> [Prompt] From the opening line of the records through the line bearing "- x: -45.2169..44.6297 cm", set down every line exactly.
(Beginning of Data to use)
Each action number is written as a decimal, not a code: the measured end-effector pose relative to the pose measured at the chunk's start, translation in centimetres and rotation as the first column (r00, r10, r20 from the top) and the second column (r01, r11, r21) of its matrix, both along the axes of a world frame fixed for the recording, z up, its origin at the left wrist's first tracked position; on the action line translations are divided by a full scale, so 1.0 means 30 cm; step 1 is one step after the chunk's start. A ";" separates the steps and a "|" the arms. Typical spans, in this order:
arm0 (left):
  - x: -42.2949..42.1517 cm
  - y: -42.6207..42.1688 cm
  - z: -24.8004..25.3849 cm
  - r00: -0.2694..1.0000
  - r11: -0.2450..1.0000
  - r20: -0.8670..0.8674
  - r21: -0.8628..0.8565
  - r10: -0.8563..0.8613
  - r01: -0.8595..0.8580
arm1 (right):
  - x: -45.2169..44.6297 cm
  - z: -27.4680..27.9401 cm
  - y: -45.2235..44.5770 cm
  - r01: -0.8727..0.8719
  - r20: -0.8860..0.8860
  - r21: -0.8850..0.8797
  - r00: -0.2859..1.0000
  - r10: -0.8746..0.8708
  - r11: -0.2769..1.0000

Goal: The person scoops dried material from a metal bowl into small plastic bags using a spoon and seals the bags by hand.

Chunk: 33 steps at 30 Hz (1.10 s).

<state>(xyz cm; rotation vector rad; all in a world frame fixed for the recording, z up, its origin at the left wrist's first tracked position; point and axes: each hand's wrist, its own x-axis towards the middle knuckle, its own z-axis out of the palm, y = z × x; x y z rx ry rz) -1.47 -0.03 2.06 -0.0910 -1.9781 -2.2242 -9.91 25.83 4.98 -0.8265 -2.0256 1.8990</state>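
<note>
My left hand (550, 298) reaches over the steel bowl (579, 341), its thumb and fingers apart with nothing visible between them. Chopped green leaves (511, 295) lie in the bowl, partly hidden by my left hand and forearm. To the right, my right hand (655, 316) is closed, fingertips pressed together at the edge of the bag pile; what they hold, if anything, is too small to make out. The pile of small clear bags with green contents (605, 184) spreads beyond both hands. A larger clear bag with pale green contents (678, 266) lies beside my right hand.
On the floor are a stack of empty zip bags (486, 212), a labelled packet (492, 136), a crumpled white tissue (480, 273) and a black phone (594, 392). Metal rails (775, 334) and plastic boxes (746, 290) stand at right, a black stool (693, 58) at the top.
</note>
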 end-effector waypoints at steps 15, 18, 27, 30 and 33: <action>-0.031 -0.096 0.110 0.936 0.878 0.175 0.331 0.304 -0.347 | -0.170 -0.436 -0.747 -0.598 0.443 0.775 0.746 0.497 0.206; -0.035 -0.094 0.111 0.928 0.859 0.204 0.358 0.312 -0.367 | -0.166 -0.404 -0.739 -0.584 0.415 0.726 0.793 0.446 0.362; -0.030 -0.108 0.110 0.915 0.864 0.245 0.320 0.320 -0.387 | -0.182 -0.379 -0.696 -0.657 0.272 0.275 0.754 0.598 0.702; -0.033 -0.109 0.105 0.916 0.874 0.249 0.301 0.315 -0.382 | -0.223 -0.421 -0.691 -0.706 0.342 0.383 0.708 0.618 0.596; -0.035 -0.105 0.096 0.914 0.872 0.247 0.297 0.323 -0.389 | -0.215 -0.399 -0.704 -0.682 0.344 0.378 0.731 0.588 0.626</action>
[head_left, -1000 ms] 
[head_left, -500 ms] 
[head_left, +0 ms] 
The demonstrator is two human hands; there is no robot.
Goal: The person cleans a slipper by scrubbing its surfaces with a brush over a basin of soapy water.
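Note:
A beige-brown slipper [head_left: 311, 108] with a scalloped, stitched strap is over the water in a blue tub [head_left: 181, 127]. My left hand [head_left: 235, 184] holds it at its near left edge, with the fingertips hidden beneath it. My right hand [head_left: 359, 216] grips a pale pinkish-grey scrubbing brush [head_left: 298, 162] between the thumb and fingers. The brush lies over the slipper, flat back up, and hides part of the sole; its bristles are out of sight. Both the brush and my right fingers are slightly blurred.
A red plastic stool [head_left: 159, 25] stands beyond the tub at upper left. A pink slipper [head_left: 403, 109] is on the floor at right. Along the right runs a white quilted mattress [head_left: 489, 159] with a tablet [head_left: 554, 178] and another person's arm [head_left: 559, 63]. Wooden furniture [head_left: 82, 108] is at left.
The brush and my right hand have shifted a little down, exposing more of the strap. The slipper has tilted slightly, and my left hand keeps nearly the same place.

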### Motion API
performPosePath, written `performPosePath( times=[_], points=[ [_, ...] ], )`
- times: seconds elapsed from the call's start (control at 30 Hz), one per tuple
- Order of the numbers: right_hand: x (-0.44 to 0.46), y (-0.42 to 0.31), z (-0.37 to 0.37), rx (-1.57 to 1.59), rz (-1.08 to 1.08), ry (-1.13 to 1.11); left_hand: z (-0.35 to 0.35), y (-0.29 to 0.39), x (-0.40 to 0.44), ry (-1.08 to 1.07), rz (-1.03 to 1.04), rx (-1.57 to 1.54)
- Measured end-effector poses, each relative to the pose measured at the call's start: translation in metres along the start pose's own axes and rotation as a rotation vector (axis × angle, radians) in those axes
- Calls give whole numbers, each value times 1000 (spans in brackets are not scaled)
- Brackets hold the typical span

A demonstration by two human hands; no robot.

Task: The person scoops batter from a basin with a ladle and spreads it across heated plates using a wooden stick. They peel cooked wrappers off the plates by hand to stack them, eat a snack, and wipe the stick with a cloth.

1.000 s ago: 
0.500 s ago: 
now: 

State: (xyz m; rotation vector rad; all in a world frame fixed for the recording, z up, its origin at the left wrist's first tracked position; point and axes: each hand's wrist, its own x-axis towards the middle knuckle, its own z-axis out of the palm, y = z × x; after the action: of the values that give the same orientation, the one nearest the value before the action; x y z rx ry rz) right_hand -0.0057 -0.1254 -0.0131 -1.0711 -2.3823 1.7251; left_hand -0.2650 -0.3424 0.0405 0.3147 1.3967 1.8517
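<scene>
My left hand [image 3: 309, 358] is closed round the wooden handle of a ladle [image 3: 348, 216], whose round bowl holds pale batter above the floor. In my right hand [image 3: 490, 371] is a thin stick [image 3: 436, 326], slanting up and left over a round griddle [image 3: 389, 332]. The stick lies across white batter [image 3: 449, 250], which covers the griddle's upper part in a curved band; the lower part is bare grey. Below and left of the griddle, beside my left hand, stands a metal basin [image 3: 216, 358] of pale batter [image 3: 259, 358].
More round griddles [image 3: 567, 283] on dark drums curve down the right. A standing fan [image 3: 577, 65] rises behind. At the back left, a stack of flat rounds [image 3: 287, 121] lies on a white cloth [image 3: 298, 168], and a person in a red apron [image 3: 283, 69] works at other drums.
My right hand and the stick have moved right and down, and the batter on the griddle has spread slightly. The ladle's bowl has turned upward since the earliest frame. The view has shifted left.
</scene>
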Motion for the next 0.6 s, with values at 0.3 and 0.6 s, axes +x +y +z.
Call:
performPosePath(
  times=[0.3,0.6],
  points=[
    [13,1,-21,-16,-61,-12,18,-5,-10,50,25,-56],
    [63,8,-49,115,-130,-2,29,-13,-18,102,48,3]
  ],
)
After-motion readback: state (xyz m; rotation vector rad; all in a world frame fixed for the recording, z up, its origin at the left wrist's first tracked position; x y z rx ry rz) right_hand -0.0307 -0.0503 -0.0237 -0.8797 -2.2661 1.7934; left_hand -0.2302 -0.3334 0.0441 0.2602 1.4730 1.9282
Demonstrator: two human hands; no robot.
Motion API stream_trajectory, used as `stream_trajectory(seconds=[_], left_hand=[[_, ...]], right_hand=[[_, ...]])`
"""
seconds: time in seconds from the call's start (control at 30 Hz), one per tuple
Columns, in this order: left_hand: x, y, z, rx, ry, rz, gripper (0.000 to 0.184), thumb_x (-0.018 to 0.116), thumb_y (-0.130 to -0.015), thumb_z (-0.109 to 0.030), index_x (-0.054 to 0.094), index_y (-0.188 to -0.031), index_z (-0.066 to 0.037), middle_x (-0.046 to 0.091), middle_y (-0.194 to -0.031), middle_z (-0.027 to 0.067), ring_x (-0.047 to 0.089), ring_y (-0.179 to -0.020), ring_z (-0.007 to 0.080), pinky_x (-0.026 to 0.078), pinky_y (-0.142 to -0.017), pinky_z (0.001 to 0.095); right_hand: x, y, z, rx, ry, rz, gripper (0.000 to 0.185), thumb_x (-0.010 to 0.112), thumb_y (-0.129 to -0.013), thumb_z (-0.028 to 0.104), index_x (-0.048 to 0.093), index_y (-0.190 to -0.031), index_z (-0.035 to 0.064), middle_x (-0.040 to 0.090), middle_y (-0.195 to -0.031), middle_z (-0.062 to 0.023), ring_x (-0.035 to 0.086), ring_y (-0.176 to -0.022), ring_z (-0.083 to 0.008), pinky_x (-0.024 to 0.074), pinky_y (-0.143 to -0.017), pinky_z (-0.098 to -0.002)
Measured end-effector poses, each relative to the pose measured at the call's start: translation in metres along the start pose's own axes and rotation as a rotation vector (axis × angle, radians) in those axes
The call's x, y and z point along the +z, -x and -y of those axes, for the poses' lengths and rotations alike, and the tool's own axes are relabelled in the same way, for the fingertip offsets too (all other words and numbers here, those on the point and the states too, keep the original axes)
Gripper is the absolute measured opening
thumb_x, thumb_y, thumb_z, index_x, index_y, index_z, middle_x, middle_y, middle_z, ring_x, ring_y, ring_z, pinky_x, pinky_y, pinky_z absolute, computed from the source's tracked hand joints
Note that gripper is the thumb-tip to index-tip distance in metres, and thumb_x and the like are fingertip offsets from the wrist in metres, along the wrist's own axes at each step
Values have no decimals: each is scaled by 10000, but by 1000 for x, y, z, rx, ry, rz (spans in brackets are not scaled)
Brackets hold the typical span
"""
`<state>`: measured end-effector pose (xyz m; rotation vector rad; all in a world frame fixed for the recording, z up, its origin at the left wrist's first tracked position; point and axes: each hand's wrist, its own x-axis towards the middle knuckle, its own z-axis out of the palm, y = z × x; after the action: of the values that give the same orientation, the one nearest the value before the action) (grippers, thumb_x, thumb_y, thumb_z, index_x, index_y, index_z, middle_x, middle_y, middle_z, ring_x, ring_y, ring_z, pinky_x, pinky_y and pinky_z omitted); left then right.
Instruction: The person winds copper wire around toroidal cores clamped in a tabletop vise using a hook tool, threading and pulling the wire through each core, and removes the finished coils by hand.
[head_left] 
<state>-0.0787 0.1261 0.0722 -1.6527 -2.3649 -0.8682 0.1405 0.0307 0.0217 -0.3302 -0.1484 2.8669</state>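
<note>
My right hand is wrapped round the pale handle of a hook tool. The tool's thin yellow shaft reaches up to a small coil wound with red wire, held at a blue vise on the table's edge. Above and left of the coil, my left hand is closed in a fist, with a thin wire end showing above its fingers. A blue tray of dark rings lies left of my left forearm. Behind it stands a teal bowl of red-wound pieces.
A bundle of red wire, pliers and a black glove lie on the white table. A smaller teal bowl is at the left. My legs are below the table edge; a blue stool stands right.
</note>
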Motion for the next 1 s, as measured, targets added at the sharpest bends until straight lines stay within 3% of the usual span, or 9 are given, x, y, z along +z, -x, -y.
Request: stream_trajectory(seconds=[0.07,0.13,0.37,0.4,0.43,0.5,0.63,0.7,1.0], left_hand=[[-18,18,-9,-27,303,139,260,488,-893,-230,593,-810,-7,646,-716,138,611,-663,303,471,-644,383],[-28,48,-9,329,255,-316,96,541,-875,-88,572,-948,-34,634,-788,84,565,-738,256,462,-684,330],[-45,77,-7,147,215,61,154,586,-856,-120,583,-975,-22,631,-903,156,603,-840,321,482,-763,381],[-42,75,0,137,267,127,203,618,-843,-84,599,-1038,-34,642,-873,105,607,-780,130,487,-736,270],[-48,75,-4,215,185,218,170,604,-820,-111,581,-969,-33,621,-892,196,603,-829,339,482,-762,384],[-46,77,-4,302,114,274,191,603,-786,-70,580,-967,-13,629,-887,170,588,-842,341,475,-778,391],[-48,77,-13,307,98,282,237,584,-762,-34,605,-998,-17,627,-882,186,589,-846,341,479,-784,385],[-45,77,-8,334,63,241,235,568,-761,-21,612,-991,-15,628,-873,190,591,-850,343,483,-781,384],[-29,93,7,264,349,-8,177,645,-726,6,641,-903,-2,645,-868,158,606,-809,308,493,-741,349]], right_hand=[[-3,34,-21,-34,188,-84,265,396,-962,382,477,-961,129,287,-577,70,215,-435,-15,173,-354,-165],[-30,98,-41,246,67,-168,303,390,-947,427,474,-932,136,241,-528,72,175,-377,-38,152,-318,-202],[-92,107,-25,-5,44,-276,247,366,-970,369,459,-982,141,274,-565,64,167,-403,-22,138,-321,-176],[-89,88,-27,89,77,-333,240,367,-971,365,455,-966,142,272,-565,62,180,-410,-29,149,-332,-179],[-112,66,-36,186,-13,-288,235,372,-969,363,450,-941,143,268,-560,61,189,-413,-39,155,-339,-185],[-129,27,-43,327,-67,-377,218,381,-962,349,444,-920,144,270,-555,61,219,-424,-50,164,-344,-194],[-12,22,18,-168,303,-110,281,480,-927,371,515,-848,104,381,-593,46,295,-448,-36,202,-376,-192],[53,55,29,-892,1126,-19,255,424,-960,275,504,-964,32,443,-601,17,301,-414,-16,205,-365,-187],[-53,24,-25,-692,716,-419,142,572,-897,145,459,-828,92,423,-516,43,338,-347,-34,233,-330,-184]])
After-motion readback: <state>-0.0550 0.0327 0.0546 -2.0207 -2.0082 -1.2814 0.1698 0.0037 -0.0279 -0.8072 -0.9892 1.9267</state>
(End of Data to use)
> [Written response]
Each action number is written as a decimal, not a code: the measured end-effector pose relative to the pose measured at the chunk's start, translation in centimetres and rotation as the first column (r00, r10, r20 from the top) and the second column (r01, r11, r21) of its matrix, both along the axes of a world frame fixed for the recording, z up, its origin at the left wrist's first tracked position; on the action line translations are divided by a full scale, so 1.0 means 30 cm; step 1 is one step after the chunk's start. A ";" separates the steps and a "|" the arms. Typical spans, in this order:
arm0 (left):
  - x: -42.2949..42.1517 cm
  - y: -42.6207..42.1688 cm
  - z: -24.8004..25.3849 cm
  - r00: -0.2694..1.0000
  - r11: -0.2450..1.0000
  - r20: -0.8670..0.8674
  - r21: -0.8628..0.8565
  - r10: -0.8563..0.8613
  - r01: -0.8595..0.8580
arm1 (right):
  - x: -45.2169..44.6297 cm

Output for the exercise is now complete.